Thomas Pynchon said, “If they can get you to ask the
wrong questions, they don’t care what the answers are.” And we can expect
that the questions tonight will be the same old requests for government
solutions to today’s social problems
— problems
that, in almost every case, are the result of previous government solutions
to social problems. So it doesn't really matter what the answers are.
If only just one of the questioners were free of the
media mindset, we might get some truly compelling questions. After all,
these candidates have said some of the silliest things imaginable for people
who want to be President. They’ve left themselves wide open for pointed
questions. Too bad they won’t get any.
The right questions wouldn’t make the candidates any
more attractive as presidential possibilities, but at least the questions
would require them to think up answers that aren’t already scripted in their
playbooks.
Here are a few such questions . . .
Smaller Government
Mr.
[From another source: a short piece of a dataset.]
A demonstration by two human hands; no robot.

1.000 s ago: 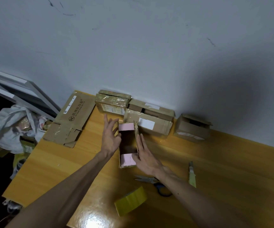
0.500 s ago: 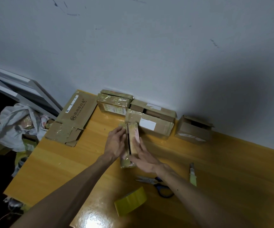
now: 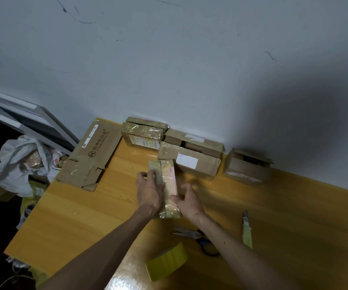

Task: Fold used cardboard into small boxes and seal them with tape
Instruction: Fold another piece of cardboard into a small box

Bush, you said in 2000, and now you’re repeating
it, that the difference between you and your opponent is that you believe in
smaller, limited government. But government has grown by nearly one third in
just the past four years. You haven’t vetoed a single bill passed by your
Republican Congress. Is this what you mean by limited government
— limited to
whatever you want?
Mr. Kerry, every one of the proposals you’ve made to
fix what you perceive as today’s problems has been in the direction of more
government. Are you saying that only government can solve problems
— that
government programs always deliver exactly as was promised
— that no
government program has made things worse?
Humility
Mr. Bush, you said in 2000 that you wanted a humbler
foreign policy than Mr. Clinton had. Then you told the rest of the world
“You’re either for us or against us”
— meaning that
any nation that didn’t follow your leadership was to be treated as an enemy.
And you also said you didn’t believe in nation-building, but now you’re
telling us you’re going to build democracies in the nations of the Middle
East. Can you give us an example of your humbler foreign policy
— or explain
how your dreams don’t constitute nation-building?
(If, by some miracle, this question is asked, George
Bush probably will answer with one of his favorite slogans, “9/11 changed
everything.” If so, the follow-up question should be . . .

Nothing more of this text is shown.